START Record extracts
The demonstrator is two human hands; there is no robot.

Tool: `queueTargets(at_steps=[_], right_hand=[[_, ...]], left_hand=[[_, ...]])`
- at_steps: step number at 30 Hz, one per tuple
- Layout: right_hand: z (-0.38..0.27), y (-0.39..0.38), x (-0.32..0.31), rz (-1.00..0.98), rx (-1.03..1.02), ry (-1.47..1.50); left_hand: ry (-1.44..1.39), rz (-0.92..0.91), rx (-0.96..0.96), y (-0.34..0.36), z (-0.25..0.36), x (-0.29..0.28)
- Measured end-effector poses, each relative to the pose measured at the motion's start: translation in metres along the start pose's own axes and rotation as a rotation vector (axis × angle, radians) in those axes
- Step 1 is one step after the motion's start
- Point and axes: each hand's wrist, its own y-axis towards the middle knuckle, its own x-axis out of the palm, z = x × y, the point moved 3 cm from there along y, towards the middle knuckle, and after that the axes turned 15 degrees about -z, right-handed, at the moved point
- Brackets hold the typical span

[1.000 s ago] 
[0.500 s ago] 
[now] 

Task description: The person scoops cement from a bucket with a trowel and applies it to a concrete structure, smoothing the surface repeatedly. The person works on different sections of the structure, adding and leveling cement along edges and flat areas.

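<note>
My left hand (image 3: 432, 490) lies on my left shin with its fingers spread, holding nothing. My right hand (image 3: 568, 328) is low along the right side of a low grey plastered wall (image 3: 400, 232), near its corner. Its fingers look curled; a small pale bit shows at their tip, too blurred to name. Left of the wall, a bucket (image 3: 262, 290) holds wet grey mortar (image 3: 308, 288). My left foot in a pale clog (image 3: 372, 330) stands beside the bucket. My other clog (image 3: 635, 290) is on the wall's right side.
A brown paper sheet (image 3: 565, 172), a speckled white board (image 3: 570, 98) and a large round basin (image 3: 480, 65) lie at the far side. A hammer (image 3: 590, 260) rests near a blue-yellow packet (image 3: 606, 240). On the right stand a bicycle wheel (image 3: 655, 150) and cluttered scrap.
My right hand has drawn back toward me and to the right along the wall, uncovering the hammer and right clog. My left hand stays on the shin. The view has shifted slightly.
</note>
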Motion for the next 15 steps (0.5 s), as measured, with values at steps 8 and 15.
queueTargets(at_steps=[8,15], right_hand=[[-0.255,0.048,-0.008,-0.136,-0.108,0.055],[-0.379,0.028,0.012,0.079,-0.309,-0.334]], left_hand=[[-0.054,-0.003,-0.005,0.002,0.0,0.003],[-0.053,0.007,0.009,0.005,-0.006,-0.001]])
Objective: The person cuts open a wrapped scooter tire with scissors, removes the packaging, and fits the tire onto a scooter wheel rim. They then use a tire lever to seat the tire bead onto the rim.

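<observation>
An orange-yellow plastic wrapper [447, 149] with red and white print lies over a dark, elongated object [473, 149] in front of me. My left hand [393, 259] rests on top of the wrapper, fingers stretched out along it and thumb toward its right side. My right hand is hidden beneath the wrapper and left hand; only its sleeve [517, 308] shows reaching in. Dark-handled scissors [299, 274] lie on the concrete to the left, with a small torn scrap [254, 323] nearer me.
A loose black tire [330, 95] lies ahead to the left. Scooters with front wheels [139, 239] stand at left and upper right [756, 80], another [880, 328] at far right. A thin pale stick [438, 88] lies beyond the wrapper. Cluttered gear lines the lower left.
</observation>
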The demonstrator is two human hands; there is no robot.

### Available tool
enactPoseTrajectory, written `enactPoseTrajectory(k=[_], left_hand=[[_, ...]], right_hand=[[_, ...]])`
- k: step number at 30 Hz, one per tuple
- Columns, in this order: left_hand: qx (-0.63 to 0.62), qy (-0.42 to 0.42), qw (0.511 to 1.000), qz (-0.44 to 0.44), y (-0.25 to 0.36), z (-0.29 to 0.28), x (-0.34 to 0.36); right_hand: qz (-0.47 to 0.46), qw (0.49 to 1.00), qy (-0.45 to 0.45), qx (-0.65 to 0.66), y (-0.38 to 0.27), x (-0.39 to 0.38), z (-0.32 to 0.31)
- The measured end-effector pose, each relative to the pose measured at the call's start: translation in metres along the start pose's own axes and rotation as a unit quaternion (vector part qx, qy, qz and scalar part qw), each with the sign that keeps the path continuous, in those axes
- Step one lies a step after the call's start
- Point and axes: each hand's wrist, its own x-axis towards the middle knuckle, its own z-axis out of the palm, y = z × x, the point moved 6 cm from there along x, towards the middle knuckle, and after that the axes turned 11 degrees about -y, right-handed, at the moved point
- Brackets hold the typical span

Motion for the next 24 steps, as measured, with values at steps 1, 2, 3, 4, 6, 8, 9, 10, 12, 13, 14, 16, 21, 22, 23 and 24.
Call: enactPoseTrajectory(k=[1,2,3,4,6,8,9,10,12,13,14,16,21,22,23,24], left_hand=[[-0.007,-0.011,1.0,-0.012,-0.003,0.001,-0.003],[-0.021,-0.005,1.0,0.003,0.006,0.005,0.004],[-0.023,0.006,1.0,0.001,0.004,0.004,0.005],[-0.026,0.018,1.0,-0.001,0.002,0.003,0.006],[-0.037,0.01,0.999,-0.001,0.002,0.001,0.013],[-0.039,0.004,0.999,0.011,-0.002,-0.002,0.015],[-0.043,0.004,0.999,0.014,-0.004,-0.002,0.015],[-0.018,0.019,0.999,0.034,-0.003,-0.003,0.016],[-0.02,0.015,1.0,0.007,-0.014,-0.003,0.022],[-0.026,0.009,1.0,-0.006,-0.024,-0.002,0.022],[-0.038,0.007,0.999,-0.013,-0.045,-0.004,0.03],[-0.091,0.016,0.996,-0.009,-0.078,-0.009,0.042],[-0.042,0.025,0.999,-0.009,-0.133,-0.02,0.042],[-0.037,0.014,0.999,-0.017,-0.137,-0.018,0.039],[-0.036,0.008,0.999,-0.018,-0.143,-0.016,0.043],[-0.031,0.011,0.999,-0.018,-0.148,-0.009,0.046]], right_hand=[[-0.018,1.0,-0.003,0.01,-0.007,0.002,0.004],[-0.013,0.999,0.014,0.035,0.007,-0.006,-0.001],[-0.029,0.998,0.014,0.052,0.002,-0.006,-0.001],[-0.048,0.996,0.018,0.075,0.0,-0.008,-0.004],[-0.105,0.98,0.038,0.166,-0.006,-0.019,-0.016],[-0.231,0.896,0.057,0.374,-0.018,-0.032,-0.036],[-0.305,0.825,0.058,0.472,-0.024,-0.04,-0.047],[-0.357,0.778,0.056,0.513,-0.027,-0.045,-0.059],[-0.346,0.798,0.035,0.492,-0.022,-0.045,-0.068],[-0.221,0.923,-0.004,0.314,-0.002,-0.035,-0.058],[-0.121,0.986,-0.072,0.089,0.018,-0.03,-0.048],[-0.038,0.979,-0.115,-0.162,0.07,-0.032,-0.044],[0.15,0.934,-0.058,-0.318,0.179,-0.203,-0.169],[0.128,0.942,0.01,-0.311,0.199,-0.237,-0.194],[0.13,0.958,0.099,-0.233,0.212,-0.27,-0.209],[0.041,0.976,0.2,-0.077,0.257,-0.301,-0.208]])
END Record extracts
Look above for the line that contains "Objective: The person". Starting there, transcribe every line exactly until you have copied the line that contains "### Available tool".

Objective: The person cuts open a wrapped scooter tire with scissors, removes the packaging, and fits the tire onto a scooter wheel rim. They then use a tire lever to seat the tire bead onto the rim.

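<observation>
An orange-yellow plastic wrapper [447, 149] with red and white print lies over a dark, elongated object [473, 149] in front of me. My left hand [393, 259] rests on top of the wrapper, fingers stretched out along it and thumb toward its right side. My right hand is hidden beneath the wrapper and left hand; only its sleeve [517, 308] shows reaching in. Dark-handled scissors [299, 274] lie on the concrete to the left, with a small torn scrap [254, 323] nearer me.
A loose black tire [330, 95] lies ahead to the left. Scooters with front wheels [139, 239] stand at left and upper right [756, 80], another [880, 328] at far right. A thin pale stick [438, 88] lies beyond the wrapper. Cluttered gear lines the lower left.
</observation>
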The demonstrator is two human hands; there is no robot.

### Available tool

The required output is complete.